Repeat the stretch of entries below from the line with "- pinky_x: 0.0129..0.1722" through the line with "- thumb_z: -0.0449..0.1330". Include both ends and add nothing.

** Opening Data shown block **

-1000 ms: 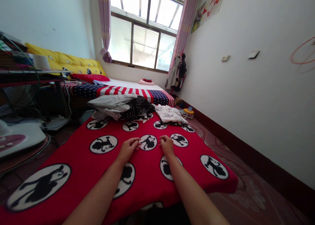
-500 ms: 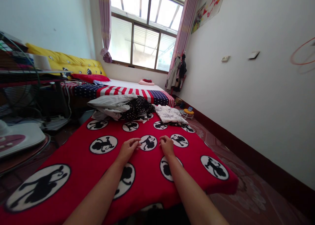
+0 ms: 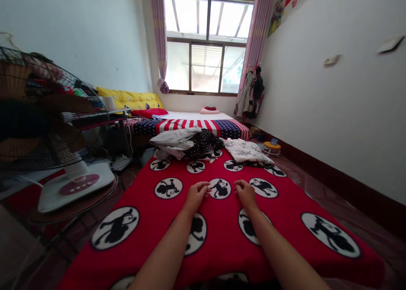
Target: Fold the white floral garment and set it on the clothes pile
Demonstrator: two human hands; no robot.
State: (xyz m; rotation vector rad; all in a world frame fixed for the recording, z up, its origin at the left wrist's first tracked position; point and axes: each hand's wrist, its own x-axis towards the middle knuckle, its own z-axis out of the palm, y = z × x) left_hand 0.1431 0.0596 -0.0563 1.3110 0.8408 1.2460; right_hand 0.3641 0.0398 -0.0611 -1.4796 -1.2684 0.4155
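Observation:
My left hand (image 3: pixel 197 195) hovers over or rests on a red blanket (image 3: pixel 222 226) printed with black monkeys in white circles; I cannot tell if it touches. Its fingers are loosely curved and apart, holding nothing. To its right, my right hand (image 3: pixel 245 192) has the same relaxed, half-curled pose, also with nothing in it. One monkey circle lies between the two hands. Beyond them, a rumpled heap holds a grey garment (image 3: pixel 174 141) and a black dotted garment (image 3: pixel 206 144). A folded white patterned garment (image 3: pixel 245 150) lies to the right of the heap.
At the left an electric fan (image 3: pixel 79 184) stands on a round stool (image 3: pixel 47 216). A bed (image 3: pixel 196 127) with a striped cover is under the window. Clothes (image 3: pixel 250 93) hang in the far corner. A small yellow stool (image 3: pixel 272 146) is by the right wall.
The view has turned left, so the fan now shows and everything has shifted right in the picture. Both hands keep the same pose over the blanket.

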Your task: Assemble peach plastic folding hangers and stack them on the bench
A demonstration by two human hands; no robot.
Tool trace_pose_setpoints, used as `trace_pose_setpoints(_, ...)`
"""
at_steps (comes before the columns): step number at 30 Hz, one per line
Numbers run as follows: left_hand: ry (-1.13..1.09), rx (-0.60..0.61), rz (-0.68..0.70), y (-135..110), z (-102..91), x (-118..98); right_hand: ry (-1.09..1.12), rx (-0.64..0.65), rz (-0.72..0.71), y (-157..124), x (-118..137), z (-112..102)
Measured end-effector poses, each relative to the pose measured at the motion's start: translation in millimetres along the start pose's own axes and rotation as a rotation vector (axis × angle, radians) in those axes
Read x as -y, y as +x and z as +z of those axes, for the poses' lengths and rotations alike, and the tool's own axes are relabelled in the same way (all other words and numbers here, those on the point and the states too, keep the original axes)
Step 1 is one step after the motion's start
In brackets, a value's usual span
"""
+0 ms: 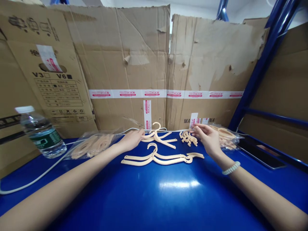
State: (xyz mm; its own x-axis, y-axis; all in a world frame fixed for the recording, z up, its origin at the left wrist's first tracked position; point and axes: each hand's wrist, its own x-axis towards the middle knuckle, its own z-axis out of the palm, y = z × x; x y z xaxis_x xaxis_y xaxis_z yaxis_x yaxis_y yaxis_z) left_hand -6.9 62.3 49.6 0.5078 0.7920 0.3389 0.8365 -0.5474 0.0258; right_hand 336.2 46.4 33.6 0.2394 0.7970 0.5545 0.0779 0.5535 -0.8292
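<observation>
My left hand (132, 140) lies on the blue table (154, 195), its fingers curled around the left end of a cream plastic hanger (160, 137) at the back. A second pair of cream hangers (161, 157) lies flat just in front, untouched. My right hand (207, 137) reaches to a small heap of cream hooks (188, 138); its fingertips pinch at the heap's top. A coiled white band (231, 168) sits on my right wrist.
Clear bags of cream parts lie at the left (92, 145) and right (226, 136). A water bottle (40, 131) lies at the far left, with a white cable (38, 178) running past it. Cardboard boxes (125, 64) wall the back. A dark tablet (261, 153) lies at the right.
</observation>
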Motion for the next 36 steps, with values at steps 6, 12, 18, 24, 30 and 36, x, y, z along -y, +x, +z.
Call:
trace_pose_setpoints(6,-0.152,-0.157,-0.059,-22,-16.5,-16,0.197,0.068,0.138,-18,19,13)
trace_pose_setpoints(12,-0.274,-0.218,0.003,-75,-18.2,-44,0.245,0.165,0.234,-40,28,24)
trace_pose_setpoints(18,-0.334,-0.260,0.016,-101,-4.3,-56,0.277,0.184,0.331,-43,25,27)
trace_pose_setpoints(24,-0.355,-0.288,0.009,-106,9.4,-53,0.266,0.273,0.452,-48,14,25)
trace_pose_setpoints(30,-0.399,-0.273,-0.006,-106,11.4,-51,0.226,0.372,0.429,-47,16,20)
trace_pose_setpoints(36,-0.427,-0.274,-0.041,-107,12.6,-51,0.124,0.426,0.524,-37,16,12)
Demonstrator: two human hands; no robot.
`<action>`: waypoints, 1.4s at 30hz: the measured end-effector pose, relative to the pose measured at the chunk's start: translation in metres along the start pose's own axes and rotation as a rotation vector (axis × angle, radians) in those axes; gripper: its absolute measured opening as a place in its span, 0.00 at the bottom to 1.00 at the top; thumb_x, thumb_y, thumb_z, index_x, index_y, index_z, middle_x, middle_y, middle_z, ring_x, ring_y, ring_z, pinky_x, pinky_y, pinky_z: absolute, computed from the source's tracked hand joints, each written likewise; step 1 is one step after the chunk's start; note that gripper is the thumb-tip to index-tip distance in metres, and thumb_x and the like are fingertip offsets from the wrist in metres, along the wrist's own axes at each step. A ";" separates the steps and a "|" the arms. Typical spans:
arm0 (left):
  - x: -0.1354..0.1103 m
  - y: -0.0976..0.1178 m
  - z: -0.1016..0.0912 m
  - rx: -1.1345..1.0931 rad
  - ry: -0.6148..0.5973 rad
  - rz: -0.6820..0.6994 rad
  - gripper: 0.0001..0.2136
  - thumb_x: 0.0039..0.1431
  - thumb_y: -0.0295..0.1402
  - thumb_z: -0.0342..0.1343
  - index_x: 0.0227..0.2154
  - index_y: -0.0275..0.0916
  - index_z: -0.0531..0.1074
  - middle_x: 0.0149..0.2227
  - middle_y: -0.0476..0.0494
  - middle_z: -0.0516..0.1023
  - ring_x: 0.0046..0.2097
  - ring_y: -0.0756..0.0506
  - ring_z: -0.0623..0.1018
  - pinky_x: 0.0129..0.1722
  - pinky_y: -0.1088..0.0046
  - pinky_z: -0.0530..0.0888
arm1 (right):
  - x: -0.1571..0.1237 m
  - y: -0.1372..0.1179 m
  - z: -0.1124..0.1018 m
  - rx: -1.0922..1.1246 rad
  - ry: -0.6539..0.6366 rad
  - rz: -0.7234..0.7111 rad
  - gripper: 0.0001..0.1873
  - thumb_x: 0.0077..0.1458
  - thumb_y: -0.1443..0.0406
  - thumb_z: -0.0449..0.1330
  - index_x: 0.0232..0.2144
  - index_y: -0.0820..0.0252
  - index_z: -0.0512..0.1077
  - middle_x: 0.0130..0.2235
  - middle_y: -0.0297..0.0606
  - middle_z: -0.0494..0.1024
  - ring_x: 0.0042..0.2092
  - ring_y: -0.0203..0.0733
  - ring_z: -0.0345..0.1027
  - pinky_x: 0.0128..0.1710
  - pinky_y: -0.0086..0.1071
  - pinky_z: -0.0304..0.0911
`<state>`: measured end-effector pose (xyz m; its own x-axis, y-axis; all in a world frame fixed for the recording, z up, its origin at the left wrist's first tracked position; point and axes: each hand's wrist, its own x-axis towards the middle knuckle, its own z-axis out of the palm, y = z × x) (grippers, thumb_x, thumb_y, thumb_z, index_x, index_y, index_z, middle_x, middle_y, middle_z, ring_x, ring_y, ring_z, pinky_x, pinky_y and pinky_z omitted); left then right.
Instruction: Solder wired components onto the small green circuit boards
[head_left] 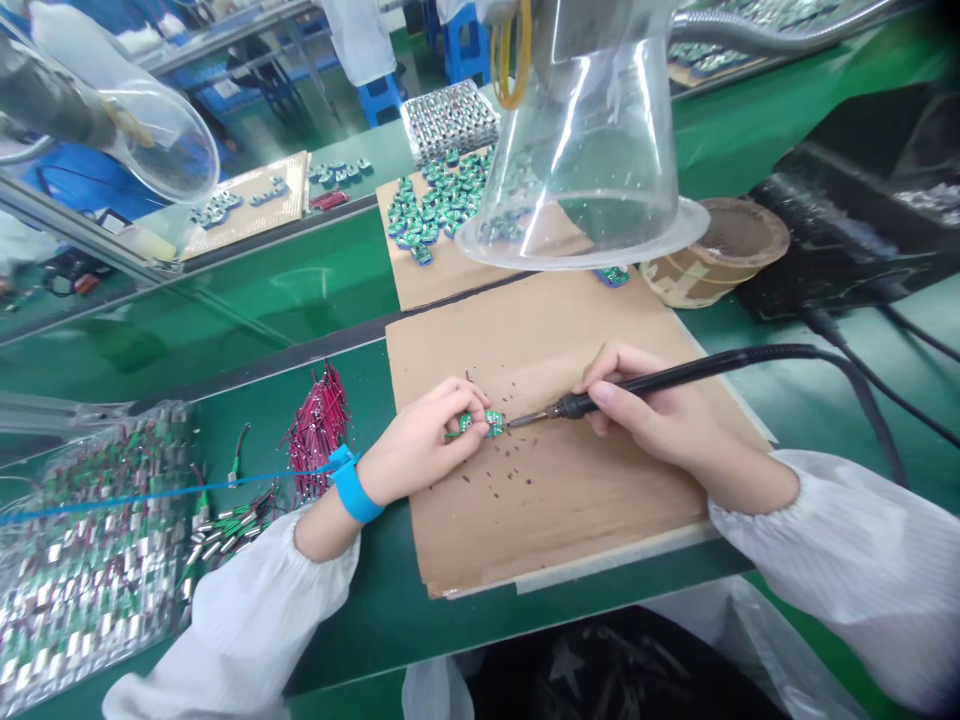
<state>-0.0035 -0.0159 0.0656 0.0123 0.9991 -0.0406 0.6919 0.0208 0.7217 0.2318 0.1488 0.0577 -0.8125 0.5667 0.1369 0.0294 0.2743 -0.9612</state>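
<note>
Pinched firmly between the fingers of the left hand (424,440), a small green circuit board (480,423) is held just above a sheet of brown cardboard (555,510), while the right hand (637,400) closes pen-style around a slim black soldering iron (645,382). The iron's thin metal tip (525,421) sits at or just beside the board's right end, so the work in hand appears to be iron work at that edge, and this looks like a moment that calls for both hands to stay very steady. Dark specks (480,480) lie scattered on the cardboard around the hands. A blue wrist strap (355,497) circles the left wrist, with a blue cord (150,496) running off to the left, past a bundle of thin red wires (319,430) and a clear plastic bag of green-and-silver parts (90,560). Beyond, a clear plastic funnel hood (577,150) hangs over a heap of green boards (439,200), its top cut off by the frame. Fingers hide much of the held board, so its joints and components are hard to make out, and I cannot tell whether the tip actually touches it.
</note>
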 end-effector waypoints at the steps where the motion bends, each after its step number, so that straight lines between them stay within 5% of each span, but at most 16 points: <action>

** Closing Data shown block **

Result of this exercise>
  - pinky_x: 0.0129..0.1722
  - pinky_y: -0.1088..0.0046
  - pinky_z: -0.0530..0.0888
arm1 (right):
  - x: -0.1571..0.1237 m
  - y: -0.1372..0.1179 m
  - z: -0.1124..0.1018 m
  - rx: -1.0922..1.1246 rad
  - ry: -0.6539..0.6366 rad
  - rz: -0.7234..0.7111 rad
  - gripper: 0.0001..0.1873
  - thumb_x: 0.0077..0.1458
  - thumb_y: -0.1443..0.0406
  - thumb_z: -0.0449..0.1330

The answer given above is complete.